History of Mount Etna

Located on the east coast of Sicily, Mount Etna looms high over the city of Catania and this active volcano (3,329m) is the largest in Europe. In fact, Mount Etna is in a constant state of activity and has even erupted on several occasions over the past five years.

In terms of scale, Mount Etna dominates the skyline in Sicily like an immense cloud of earth and many experts believe this active volcano covers over 450 square miles. Interestingly, more than 25% of the Sicily population inhabits the slopes of Mount Etna, which means that the surrounding towns can often benefit from the influx of tourists. Meanwhile, previous eruptions have left behind some especially fertile lands from which local farmers can certainly take advantage.

In this article, we take a look at the history of Mount Etna and what you can expect when visiting this snow capped volcano at the heart of Sicily:

A Brief Look at the History of Mount Etna

According to volcanologists, Mount Etna first exploded back in 1500 BC and has been growing consistently for more than 500,000 years.

While we know that the volcano is situated on the convergent plate margin between Africa and Eurasia, ancient mythology had a much more elaborate way to explain the eruptions.

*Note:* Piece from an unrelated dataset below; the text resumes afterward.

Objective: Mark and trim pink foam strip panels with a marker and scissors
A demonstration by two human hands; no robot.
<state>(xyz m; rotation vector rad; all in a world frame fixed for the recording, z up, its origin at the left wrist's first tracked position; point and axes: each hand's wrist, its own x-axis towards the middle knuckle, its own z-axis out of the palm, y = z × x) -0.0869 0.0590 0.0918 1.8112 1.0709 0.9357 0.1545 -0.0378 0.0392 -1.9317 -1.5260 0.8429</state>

In other words, the Greeks believed that the volcano was used to create thunderbolts by the god Hephaestus and that the eruptions were triggered by the Titan Enceladus who was imprisoned inside the mountain.

In case you might be asking yourself, the most powerful eruption took place in 1669 and the longest eruption lasted for more than a decade in the 1970s. Although the most recent eruption took place in 2007, the volcano remains active and some experts expect another eruption in the near future.

And there are visible signs to support this theory…

The Active Nature of Modern Day Mount Etna

You see, an active pit crater was also spotted by a volcanologist in recent times and these pits are most often caused by the explosion of a magma chamber just beneath the surface. As time passes, this can sometimes cause the ground to collapse and the lava below to become exposed.

Now, that’s not to say an active crater pit is caused by volcanic eruption but rather that they can sometimes act as a warning in terms of an impending eruption.

As if that’s not enough, Volcanic Discovery also reported that emissions of steam and gas are now visible and an intermittent glow is present after dark. Just so you know, this is quite common for an active volcano and it can still take decades or longer for anything more to transpire from these signs.

But what does the volcano look like exactly?

What to Expect When Visiting Mount Etna

At the mouth of Mt Etna, you can see a plume of smoke and the surrounding landscape is covered in lava rock from recent eruptions. With each eruption, the terrain changes and it can make the trip to the top a lot more challenging than one might expect. For this reason, it’s important to have a realistic expectation of what the trip to Mount Etna involves and this is especially true if you intend on hiking to the top.

For example, the walk to Mount Etna is long and quiet. You will encounter other tourists but for the most part, there is very little vegetation or life to be found along the way. As for the conditions, the sun can burn, while the air is thin and cold which makes the pace a lot slower than expected.

Closer to the actual volcano, you will find the landscape is increasingly red which is largely to do with natural oxidation and the amount of iron-minerals in the rocks. At the same time, it gets increasingly windy toward the summit with the most blustery section being the ledge of the highest volcanic vent.

Some Last-Minute Tips for Visiting Mount Etna

In order to reach Mount Etna, depending on where you are coming from and the Italian passport requirements, you will likely need to take a bus from Catania to Rifugio Sapienza near the town of Nicolosi. You can also find shuttle buses from Taormina but either way, early morning is the best time to start the journey. At this point, you then have the option of either hiking to the vent or taking a guided tour (€30) in a waiting Jeep. Needless to say, the latter requires a lot less effort.

Here are just a few more tips for visiting Mount Etna:

Sun-cream – You can find yourself in real trouble without sufficient sun protection. Take a high factor sunscreen for your face and make sure that you have sunglasses.

Warm Clothing – It gets warm on the way up Mount Etna but keep in mind that it also gets old and windy later on. Taking warm clothing is essential if you want to enjoy the views from the top.

Hiking Shoes – As you might expect, volcanic landscapes are uneven and rocky at the very least. Wear shoes with a decent grip and certainly not flip-flops or a tired pair of converse.

Water & Snacks – Make sure that you pack more water than you think you will need and plenty of snacks to replenish energy levels on the way up.

Guided Tour – If you have no hiking experience, you may want to join a guided tour. In many ways, this is a much more enjoyable way to reach the summit and learn all about Mount Etna in the process.

Mount Etna Resources:

Final Thoughts

As you can imagine, visiting Mount Etna is a magical encounter and an opportunity to stand on top of the largest volcano in Europe. While you may not fancy a walk to the top, guided tours can save you the hassle and there are several ticket deals for Mount Etna to make things more affordable.

Either way, the ancient Greeks paid so much attention to this mountain for good reason and visiting Mount Etna is certainly one of the most captivating and awe-inspiring things to do in Sicily.